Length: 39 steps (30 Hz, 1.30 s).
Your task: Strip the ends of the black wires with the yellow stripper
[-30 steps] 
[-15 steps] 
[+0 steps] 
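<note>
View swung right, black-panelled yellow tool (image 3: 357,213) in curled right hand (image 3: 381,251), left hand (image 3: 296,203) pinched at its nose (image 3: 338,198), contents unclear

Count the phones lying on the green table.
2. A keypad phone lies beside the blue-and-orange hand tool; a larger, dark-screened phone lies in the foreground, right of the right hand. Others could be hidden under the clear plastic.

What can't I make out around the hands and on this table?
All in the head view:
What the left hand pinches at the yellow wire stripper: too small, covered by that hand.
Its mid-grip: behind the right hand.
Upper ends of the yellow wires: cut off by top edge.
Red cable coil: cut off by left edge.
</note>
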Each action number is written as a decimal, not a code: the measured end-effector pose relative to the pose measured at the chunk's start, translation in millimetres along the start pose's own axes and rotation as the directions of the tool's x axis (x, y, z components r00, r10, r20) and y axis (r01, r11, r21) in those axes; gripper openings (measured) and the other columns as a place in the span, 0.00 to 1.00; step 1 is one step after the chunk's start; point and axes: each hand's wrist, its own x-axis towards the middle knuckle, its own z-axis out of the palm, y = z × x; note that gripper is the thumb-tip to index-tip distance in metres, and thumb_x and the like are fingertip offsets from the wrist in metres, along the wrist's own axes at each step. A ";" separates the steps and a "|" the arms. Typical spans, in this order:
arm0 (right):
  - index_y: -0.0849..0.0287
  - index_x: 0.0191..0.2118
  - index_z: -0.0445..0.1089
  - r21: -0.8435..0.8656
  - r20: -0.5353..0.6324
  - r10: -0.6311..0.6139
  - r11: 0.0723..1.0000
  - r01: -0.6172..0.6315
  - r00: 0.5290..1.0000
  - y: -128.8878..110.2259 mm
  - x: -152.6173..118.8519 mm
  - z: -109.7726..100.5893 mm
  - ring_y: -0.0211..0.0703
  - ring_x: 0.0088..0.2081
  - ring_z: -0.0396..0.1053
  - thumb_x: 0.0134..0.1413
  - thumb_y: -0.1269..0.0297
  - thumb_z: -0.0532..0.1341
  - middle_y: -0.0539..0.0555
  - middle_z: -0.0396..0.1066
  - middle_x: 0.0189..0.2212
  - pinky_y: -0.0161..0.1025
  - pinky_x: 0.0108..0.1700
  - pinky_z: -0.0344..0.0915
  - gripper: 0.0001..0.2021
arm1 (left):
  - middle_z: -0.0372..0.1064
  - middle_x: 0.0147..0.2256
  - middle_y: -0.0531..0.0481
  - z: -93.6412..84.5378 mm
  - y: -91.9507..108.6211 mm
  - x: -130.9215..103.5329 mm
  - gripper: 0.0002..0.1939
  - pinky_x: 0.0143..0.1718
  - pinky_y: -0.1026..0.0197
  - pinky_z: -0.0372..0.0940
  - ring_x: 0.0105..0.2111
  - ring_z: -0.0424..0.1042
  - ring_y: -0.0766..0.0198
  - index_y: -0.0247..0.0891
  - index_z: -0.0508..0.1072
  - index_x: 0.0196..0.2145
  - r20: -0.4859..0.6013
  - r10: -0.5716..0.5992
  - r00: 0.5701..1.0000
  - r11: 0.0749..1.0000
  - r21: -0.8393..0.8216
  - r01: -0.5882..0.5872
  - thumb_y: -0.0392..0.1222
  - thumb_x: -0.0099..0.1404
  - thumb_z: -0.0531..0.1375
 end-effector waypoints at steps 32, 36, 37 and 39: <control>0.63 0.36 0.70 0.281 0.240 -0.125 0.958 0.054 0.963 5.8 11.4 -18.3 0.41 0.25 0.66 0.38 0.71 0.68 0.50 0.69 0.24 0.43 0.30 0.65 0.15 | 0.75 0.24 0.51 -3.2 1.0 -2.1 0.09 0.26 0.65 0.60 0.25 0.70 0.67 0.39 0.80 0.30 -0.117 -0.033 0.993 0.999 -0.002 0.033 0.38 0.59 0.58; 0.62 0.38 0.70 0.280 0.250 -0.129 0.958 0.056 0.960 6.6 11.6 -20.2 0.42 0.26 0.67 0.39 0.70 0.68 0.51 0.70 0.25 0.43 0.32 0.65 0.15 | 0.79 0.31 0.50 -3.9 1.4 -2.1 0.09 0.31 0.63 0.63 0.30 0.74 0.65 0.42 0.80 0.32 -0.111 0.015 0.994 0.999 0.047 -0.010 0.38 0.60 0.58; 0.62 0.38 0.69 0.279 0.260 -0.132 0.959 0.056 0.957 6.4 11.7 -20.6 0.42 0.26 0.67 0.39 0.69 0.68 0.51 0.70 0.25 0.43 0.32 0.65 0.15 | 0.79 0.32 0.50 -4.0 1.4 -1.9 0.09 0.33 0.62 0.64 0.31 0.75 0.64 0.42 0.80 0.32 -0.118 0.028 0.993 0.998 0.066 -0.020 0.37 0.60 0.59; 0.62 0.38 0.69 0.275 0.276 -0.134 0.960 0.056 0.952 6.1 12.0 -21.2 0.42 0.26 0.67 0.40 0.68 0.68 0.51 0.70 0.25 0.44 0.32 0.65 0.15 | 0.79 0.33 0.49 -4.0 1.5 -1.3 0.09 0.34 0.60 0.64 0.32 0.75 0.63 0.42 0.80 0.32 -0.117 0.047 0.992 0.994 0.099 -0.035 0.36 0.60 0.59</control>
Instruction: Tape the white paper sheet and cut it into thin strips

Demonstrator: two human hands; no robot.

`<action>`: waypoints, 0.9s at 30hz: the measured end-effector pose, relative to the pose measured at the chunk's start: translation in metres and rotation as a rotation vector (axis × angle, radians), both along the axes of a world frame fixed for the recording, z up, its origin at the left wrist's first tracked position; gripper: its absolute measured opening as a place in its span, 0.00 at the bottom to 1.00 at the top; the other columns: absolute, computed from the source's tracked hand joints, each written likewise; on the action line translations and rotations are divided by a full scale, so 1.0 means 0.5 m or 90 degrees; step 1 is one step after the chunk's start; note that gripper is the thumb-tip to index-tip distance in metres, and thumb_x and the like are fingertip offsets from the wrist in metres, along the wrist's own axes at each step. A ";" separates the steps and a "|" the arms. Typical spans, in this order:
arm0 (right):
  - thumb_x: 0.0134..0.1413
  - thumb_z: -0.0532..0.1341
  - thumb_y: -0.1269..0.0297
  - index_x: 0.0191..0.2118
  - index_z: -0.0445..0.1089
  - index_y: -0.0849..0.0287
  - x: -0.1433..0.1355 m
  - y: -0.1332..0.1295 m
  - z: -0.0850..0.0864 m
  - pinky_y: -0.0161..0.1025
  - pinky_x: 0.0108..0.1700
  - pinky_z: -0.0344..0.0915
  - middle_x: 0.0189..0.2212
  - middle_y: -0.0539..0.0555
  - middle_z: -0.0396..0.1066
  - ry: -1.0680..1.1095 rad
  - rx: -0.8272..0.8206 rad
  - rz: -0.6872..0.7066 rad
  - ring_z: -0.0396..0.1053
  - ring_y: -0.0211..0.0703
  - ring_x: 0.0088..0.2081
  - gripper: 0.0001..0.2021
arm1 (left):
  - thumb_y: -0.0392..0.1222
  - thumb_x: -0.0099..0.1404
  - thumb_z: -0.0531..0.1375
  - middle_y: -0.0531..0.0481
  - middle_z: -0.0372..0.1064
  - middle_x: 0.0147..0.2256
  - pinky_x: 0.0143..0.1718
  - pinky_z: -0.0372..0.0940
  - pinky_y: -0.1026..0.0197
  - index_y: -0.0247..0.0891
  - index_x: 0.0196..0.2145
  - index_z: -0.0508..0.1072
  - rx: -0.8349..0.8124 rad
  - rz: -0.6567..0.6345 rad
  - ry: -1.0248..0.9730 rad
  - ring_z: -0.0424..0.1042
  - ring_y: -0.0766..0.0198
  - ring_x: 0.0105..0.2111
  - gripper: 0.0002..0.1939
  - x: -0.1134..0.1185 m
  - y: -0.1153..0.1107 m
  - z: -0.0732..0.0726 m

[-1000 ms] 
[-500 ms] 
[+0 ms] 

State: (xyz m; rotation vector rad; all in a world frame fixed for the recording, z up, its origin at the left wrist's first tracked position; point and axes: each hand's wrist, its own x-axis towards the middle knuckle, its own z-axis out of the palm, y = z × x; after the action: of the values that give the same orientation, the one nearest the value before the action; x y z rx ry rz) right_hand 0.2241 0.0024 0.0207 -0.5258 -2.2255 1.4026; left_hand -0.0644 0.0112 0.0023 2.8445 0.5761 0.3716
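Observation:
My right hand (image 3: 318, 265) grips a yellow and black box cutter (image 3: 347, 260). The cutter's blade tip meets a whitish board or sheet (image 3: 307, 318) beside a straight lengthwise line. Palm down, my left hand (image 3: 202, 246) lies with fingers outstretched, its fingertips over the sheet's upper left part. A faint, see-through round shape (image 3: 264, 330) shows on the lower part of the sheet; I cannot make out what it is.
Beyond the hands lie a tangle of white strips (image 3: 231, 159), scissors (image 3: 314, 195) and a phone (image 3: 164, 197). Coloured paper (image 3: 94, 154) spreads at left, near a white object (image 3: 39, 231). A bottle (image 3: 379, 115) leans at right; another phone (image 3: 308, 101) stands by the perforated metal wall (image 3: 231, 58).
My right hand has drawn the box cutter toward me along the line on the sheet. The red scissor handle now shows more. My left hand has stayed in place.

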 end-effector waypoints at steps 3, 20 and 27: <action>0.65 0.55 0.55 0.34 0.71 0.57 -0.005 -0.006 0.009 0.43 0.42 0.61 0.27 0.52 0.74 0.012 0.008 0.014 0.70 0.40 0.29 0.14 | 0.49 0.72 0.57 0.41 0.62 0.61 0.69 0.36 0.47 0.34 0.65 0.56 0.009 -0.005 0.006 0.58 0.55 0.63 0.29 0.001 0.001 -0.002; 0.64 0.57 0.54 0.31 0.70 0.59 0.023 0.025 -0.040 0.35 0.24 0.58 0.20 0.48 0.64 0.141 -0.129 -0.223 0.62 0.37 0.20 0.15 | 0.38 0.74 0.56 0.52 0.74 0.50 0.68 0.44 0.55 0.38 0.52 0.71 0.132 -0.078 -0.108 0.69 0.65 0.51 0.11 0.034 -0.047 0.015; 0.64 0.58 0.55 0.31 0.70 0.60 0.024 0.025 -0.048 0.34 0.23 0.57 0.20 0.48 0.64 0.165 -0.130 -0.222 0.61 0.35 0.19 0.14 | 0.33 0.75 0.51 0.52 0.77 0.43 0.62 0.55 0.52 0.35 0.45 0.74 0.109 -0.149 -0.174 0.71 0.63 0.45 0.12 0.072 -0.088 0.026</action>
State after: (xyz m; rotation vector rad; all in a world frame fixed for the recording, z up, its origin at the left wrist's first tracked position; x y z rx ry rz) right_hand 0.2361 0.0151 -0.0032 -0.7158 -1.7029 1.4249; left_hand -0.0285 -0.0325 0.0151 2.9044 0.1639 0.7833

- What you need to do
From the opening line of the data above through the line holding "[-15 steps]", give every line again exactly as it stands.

- Written answer
Length: 39 steps (30 Hz, 1.30 s).
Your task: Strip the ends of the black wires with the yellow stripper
[-30 steps] 
[-15 steps] 

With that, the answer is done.